Сейчас нас ждали четыре завалившие очередной экзамен подруги, ну и Леха добавился, он вообще экзамен пропустил, так как именно в тот день сдавал другой в универе. Мы вошли, поздоровались, кого-то даже чмокнули в щечку. Но без трепета и вожделения чмокнули, скорее по-дружески, по привычке. Впрочем, когда губы каждого из нас коснулись ароматной глянцевой щечки Анечки Лапиной, трепет все же пробежал по нашим юношеским чреслам.
Ах, Анечка, Анечка, кто не был влюблен в нее! И Ромик был, и поначалу даже волочился за ней, даже целовался на полутемных вечеринках, даже руки небось шалили и добирались до того, до чего Анечка допускала. Потому что, несмотря на все свое кокетство, Анечка оказалась на поверку девушкой строгой и допускала только до того, до чего намеревалась в данный момент допустить.
Видеть ее среди заваливших экзамен было непривычно – не потому, что она отличалась особой изощренностью в технических науках, а потому что вводила преподавателей-мужчин (а сдавала она экзамены исключительно представителям сильной и глупой половины преподавательского состава) в необычайно благодушное настроение. Такое благодушное, находясь в котором мужская рука не была способна вывести в Анечкиной зачетке несимпатичный «неуд».
– Анютик, – задал я ей законный вопрос, – а ты тут чего делаешь? Неужто твои чары утратили колдовскую силу?
Анечка широко раскрыла свои и без того огромные ярко-зеленые глаза, взмахнула длиннющими, тщательно подкрашенными ресницами и призналась красивым, глубоким, от природы и от привычки чувственным голосом:
– Оплошала. Постников оказался непробиваем.
Старший преподаватель Постников вообще-то имел репутацию отличного парня. Он не отслеживал мелочно посещаемость своих лекций, интересовался не формальной дисциплиной, а глубиной знаний и нестандартностью мышления.
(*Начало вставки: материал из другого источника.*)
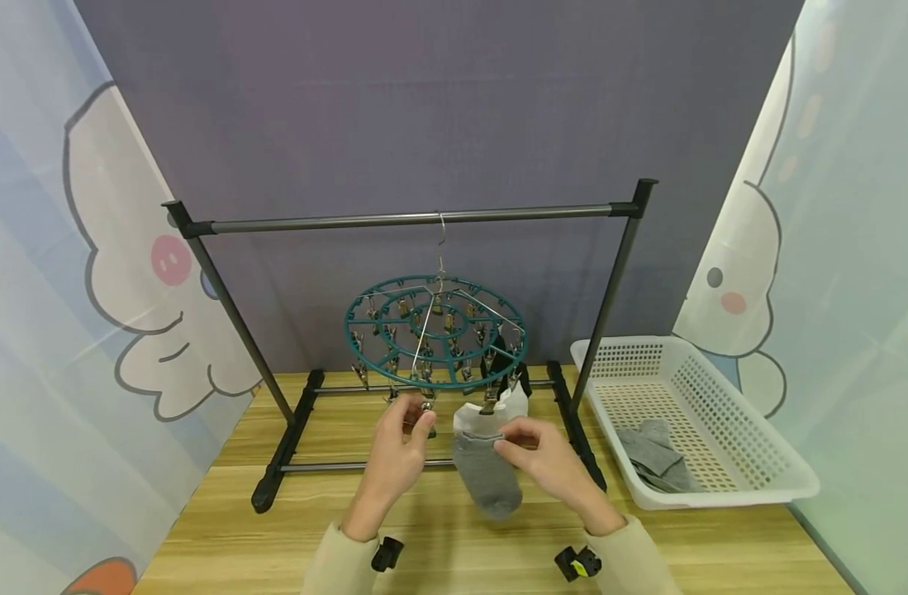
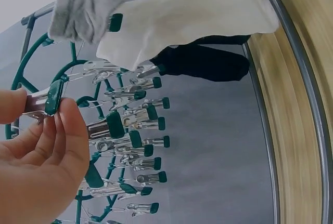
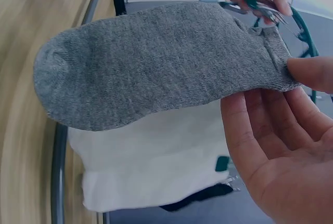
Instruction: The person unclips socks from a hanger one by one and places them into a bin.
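Observation:
My right hand [image 1: 546, 459] pinches a grey sock [image 1: 489, 475] by its cuff, the toe hanging down over the table. In the right wrist view the thumb lies on one side of the sock [image 3: 140, 65] and the fingers on the other. My left hand [image 1: 397, 450] pinches a metal clip with green tips [image 2: 44, 101] between thumb and fingers, to the left of the sock. The clip belongs to a round green drying hanger [image 1: 436, 332]. White socks [image 1: 516, 402] hang from clips just behind the grey one, and a black sock [image 2: 203, 63] hangs beyond them.
The hanger hooks onto the bar [image 1: 335, 222] of a dark metal rack standing on the wooden table [image 1: 223, 529]. Many other clips dangle below the hanger. At the right, a white plastic basket [image 1: 781, 463] holds more grey socks [image 1: 658, 454].

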Demonstrator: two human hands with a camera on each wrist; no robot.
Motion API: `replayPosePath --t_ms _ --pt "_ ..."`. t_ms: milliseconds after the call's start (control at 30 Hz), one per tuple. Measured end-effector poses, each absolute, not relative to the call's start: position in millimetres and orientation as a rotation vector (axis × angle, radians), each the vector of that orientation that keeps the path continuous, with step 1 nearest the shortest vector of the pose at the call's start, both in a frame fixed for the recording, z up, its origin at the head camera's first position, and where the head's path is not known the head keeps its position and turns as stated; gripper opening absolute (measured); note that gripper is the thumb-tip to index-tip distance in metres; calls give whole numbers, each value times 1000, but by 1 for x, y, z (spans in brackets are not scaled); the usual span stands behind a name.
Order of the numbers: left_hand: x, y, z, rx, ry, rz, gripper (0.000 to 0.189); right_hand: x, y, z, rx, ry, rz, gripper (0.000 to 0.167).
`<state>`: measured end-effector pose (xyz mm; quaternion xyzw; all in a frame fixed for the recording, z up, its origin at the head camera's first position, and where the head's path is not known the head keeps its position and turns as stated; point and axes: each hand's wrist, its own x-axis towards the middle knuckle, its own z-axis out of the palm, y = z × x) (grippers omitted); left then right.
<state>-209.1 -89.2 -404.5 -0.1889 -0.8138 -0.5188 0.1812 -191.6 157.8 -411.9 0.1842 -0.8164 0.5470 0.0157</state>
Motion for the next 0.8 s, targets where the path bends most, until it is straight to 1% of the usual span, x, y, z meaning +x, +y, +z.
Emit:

К тому же он держался с нами на равных, мог пошутить, иногда даже анекдот какой-нибудь смешной рассказать, да и сам любил заразительно и искренне посмеяться. На губах у него постоянно играла легкая ироничная улыбка – иными словами, Постников производил впечатление умного и симпатичного человека. Было ему лет тридцать, не больше, вполне активный мужской возраст, и тот факт, что Анечкино обаяние на него не подействовало, нас несказанно удивил.
– Давай, Анютик, – потребовал Леха, – рассказывай.
Она как раз протискивала свою восхитительную фигурку между длинной партой и такой же длинной скамейкой, фигурка была невысокая, очень правильно сконструированная, настолько правильно, что дух захватывало. Мало обладать от рождения удачной статью, важнее эту стать уметь преподносить – в каждом движении, в повороте головы, в поступи, в жесте. Не говоря уже о взгляде, улыбке и прочей мимике. Так вот всеми этими ухищрениями Анечка владела головокружительно, в полном, абсолютном совершенстве.
Наконец она уселась, неторопливо положила перед собой тетрадь, ручку, подняла на Леху свои зеленоватые, трясинные глазища.
– Да он какой-то малахольный оказался, – пожаловалась Анечка на Постникова. – Ничем его не проймешь. Я, как всегда, надела свою экзаменационную униформу. Ну, вы видели, белая кофточка с вырезом вот здесь, – она очертила плавным, томительным, завораживающим движением линию где-то на уровне груди, – юбка короткая, сапожки замшевые до колен. Что я под кофточку надеваю, говорить не буду. Тут главное наклониться правильно, чтобы край оттопырился, но лишь слегка, и чтобы взгляд собеседника проникал, но до определенного предела. В этом пределе вся хитрость, главное – его правильно рассчитать.
Тут я заметил, что Ромик, несмотря на наличие постоянной двухлетней подруги, взволнованно сглотнул. Вот ведь как – даже здесь, сейчас, перед нами, давно уже привычными и примелькавшимися сокурсниками, Анюта не могла подавить свой природный обольстительный инстинкт и заставляла нас сглатывать. Впрочем, как всегда, впустую.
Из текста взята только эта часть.